AWStats Logfile Analyzer
I wanted to report on basic activity on my web server so I found and installed AWstats, which I really like.
Importing Apache logs into SQL
Later I wanted to see more details so I started looking for a way to convert Log file entries to database tables. I found the following on goolge and listed them in the order I think will work best on linux.
- Importing Apache (httpd) logs into MySQL
- LogToMysql - piped logging from Apache to MySQL
- Query Apache logfiles via SQL (windows)
- Parsing Apache access_log files using php, mySQL LOAD, importing to mySQL
- Convert apache http combined logs into sql (and import it into a mysql database eventually)

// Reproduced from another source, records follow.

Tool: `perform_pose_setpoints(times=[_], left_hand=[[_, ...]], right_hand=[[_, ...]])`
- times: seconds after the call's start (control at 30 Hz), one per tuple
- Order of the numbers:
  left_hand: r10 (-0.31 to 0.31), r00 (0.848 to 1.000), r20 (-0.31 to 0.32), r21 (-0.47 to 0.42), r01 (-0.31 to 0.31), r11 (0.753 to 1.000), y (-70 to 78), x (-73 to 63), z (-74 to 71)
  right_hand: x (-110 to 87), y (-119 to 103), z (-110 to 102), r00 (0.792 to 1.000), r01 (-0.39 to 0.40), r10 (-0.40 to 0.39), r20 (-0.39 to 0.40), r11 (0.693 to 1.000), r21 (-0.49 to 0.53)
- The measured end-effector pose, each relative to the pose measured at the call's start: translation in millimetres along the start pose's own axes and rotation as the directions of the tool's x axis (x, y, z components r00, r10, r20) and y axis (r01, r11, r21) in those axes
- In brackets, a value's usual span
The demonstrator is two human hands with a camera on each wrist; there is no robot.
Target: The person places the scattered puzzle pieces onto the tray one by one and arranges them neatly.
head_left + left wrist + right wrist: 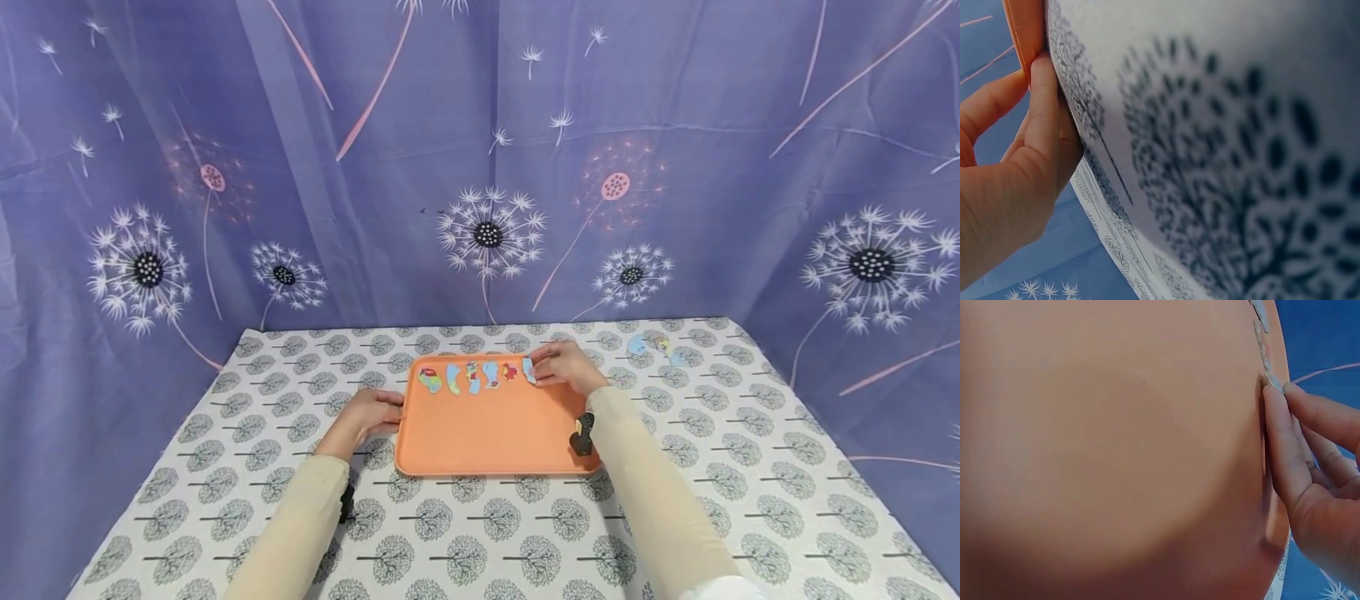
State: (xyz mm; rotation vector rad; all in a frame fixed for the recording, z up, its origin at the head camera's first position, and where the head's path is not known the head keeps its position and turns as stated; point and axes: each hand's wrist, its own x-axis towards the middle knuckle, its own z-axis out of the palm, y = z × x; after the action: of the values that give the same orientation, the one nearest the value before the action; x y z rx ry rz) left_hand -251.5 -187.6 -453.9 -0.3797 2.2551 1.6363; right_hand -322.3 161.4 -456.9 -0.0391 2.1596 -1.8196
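Note:
An orange tray [487, 433] lies on the table, with several small printed puzzle pieces [472, 377] in a row along its far side. At the right end of that row, my right hand [564, 367] pinches a light blue puzzle piece [528, 371] between thumb and fingers, low over the tray. The right wrist view shows the held piece edge-on at the fingertips, close to the tray's raised rim [1280, 512]. My left hand [371, 412] holds the tray's left rim; in the left wrist view, thumb and finger meet at the orange edge [1025, 31].
Beyond the tray at the back right, more light blue and yellow pieces [637, 343] lie on the tree-print tablecloth [480, 542]. A purple dandelion-print curtain [390, 233] stands behind the table and along both sides.

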Motion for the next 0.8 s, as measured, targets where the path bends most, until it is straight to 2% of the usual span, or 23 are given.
perform_pose_setpoints(times=[0.27, 0.5, 0.8], left_hand=[[0.006, 1.000, 0.001, 0.012, -0.006, 1.000, 0.2, -1.3, -0.1], [0.021, 1.000, 0.004, 0.018, -0.021, 1.000, 0.0, -1.2, -0.8], [0.007, 1.000, 0.004, 0.003, -0.007, 1.000, 0.0, -1.0, -0.6]], right_hand=[[1.8, -2.2, 4.2, 0.998, -0.054, 0.052, -0.033, 0.997, -0.057], [4.5, -3.2, 6.5, 0.997, -0.045, 0.039, -0.062, 0.995, -0.091], [2.3, -7.6, 8.7, 0.995, -0.063, 0.054, -0.079, 0.991, -0.116]])
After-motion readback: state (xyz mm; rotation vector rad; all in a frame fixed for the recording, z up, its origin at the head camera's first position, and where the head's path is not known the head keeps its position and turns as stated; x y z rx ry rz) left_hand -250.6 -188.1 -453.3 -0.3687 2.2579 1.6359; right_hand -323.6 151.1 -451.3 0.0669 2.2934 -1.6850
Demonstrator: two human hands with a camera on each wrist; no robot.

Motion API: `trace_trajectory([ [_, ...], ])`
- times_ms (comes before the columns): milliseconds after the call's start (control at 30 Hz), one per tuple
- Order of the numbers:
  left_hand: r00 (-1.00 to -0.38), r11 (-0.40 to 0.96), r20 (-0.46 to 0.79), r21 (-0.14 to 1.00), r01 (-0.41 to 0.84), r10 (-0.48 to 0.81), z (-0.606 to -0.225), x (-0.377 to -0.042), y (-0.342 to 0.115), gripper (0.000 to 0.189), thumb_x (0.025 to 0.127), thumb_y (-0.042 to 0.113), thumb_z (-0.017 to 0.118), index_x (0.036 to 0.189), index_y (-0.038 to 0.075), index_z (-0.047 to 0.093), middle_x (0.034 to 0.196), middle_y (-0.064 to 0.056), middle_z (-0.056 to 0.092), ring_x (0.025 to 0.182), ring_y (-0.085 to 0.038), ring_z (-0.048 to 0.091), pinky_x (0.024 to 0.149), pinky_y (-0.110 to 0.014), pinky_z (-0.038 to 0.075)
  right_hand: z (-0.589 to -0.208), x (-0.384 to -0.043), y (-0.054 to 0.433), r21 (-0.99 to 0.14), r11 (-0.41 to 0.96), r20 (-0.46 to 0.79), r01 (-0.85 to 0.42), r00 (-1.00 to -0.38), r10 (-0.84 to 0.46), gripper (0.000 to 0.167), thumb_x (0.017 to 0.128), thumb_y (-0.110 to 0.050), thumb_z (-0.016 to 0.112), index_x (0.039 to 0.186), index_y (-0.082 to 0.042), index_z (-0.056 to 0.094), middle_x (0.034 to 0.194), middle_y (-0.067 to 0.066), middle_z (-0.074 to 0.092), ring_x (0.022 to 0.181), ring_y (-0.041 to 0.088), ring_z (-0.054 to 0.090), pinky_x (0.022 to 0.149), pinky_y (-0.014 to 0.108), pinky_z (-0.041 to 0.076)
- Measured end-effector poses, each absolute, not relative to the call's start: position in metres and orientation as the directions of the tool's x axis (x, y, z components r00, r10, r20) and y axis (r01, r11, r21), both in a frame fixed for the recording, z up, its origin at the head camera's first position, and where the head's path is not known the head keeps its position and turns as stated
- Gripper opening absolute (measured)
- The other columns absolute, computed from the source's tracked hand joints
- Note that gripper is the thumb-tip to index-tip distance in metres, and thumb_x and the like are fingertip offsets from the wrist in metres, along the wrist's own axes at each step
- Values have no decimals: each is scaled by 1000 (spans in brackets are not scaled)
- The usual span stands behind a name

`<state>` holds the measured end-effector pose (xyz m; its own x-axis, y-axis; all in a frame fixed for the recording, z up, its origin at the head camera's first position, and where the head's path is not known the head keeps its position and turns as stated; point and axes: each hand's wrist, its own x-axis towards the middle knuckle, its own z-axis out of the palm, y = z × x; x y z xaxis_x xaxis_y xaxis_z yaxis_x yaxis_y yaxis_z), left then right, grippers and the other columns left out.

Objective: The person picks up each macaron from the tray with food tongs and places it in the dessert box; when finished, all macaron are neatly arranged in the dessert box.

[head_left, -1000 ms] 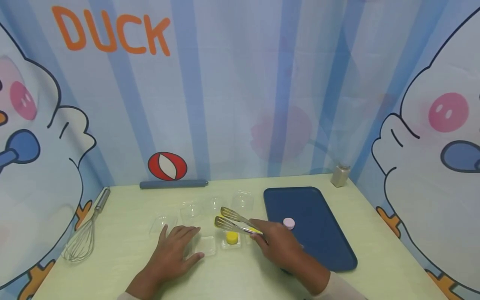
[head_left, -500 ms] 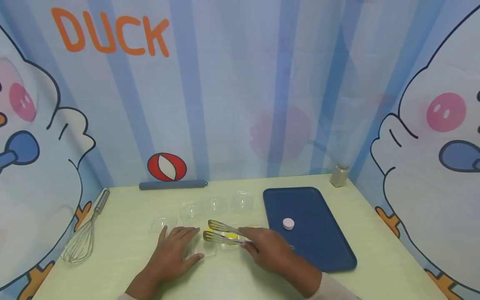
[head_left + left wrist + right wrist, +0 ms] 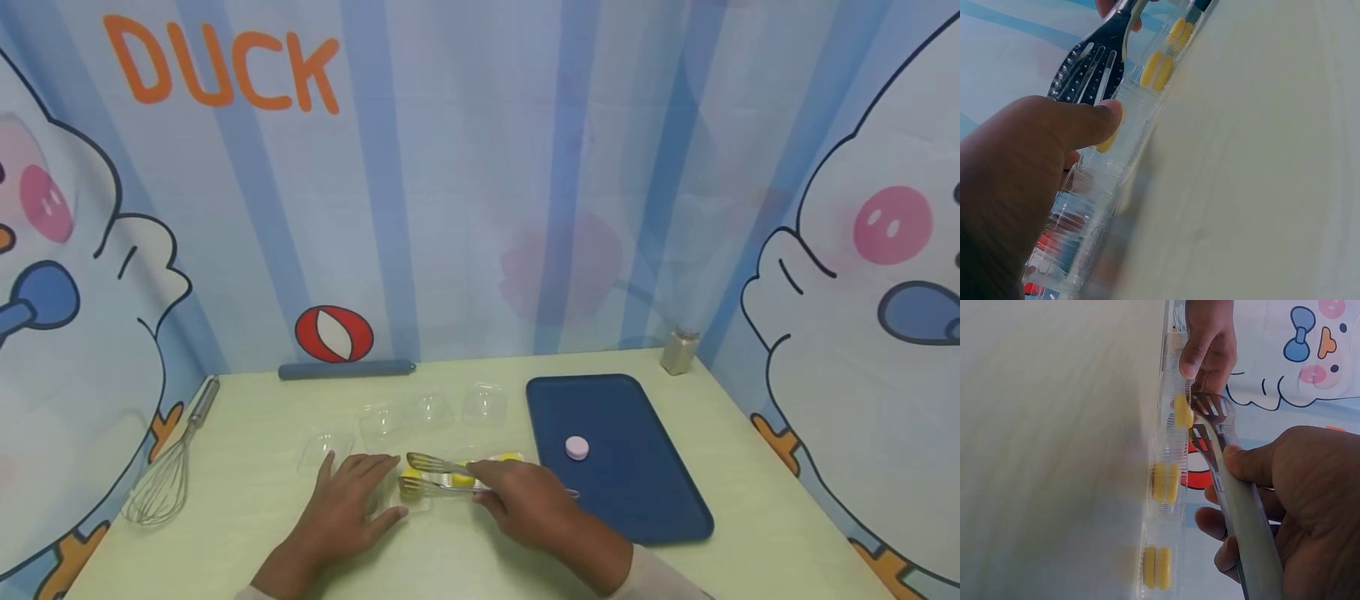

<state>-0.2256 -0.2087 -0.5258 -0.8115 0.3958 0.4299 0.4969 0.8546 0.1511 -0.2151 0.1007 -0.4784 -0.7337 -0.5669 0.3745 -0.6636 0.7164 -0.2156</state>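
My right hand (image 3: 525, 504) grips metal slotted tongs (image 3: 1232, 469). At the tongs' tips a yellow macaron (image 3: 1183, 412) sits low over a clear plastic box in the row (image 3: 1100, 178). My left hand (image 3: 341, 508) lies beside that box with fingers and thumb spread apart, thumb along the near side and fingers on the far side. Two more yellow macarons, one in the middle (image 3: 1165, 482) and one further along (image 3: 1157, 567), stand in neighbouring clear boxes. In the head view the right hand and tongs partly cover them.
Clear domed lids (image 3: 382, 422) lie behind the boxes. A blue tray (image 3: 637, 467) with one pink macaron (image 3: 577, 447) is at the right. A whisk (image 3: 168, 475) lies left, a blue rolling pin (image 3: 347, 369) and a small metal shaker (image 3: 680, 352) along the back.
My right hand has moved left and lower with the tongs, bringing the yellow macaron from above the boxes down to the one by my left hand. The left hand has stayed in place.
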Motion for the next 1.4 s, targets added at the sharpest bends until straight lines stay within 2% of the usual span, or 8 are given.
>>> trace_trajectory([
  [367,-817,856,424,159,493,392,-524,-224,-208,66,93,54,81,144,15,69,138,-1,75,128,-26,67,114,-84,38,-477,-217,94,-149,717,377,-681,-709,-596,33,100,-23,79,132,-13,76,124,1,83,108,20,81,84,40,67],
  [1400,-837,862,396,180,474,377,-524,-224,-207,65,91,51,83,144,15,70,138,-1,75,129,-27,68,115,-85,36,-471,-218,91,-200,723,295,-662,-744,-600,30,100,-22,79,129,-15,76,123,1,83,106,20,81,82,39,67],
])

My log files from apache with awstats are in the combined format as follows:
LogFormat "%h %l %u %t \"%r\" %>s %b \"%{Referer}i\" \"%{User-Agent}i\"" combined
Custom Log Formats
The format argument to the LogFormat and CustomLog directives is a string. This string is used to log each request to the log file. It can contain literal characters copied into the log files and the C-style control characters "\n" and "\t" to represent new-lines and tabs. Literal quotes and back-slashes should be escaped with back-slashes.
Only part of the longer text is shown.